= Youhanna Fouad El-Hage =

Lebanese Maronite Archeparch

Youhanna Fouad El-Hage (born 13 March 1939 in Zahle, Lebanon - died on 4 May 2005) was a Lebanese Archeparch of the Maronite Catholic Archeparchy of Tripoli in Lebanon, and served as President of both Caritas Internationalis and Caritas Lebanon.

==Life==
On March 17, 1968, El-Hage was ordained priest. He studied in Rome, in the United States and in Beirut. On 7 June 1997, El-Hage was appointed Maronite Archbishop of Tripoli in Northern Lebanon. His episcopal consecration took place on 1 November 1997 by the hands of the Maronite Patriarch of Antioch, Cardinal Nasrallah Boutros Sfeir, and his co-consecrators were Roland Aboujaoudé, Titular bishop of Antioch and Georges Scandar, Eparch of Zahleh.

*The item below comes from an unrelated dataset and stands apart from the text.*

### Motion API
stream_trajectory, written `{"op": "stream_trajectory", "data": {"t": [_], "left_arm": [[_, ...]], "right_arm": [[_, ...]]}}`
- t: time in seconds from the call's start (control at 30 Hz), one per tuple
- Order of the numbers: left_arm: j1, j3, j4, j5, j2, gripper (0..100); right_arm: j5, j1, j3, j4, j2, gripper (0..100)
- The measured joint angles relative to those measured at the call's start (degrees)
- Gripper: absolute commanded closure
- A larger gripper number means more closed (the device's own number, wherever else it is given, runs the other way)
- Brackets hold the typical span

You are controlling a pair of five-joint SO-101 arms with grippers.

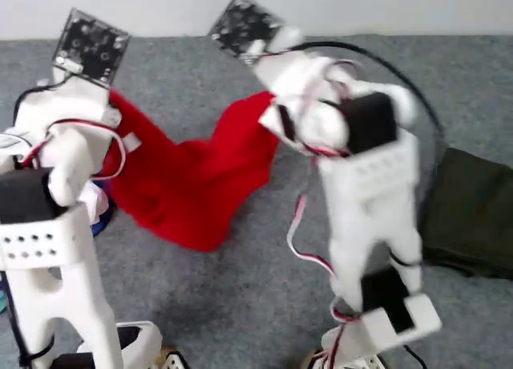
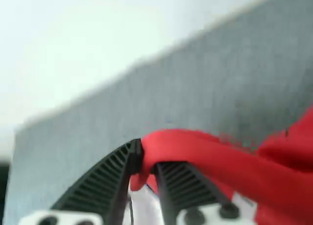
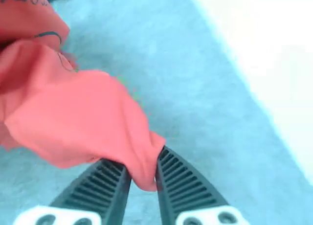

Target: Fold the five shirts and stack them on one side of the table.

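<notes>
The red shirt (image 1: 192,184) is stretched in a sagging band between the two arms, over the grey table (image 1: 240,305). One edge is pinched in the closed left gripper (image 2: 146,159), and the opposite edge is clamped in the right gripper (image 3: 142,162). A dark shirt (image 1: 473,212) is laid beyond the right arm, well apart.

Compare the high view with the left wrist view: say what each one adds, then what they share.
The high view adds the dark green folded cloth at the table's right edge, the white right arm, and the full spread of the red fabric shirt strung between the two arms. The left wrist view adds the left gripper up close, its black ribbed fingers shut on a fold of red fabric. Both share the red shirt and the grey felt-like table.
</notes>
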Motion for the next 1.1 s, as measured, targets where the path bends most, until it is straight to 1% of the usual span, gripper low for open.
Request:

In Lebanon, he was known as "bishop of the poor" by Christians and Muslims.

El-Hage died on May 4, 2005.

==Other activities==
- President of Caritas Lebanon since 1991.
- President of Caritas MONA (Middle East / North Africa).
- President of the worldwide Caritas network (Caritas Internationalis) from 1999 to 2005, which consists of 162 national Caritas organizations.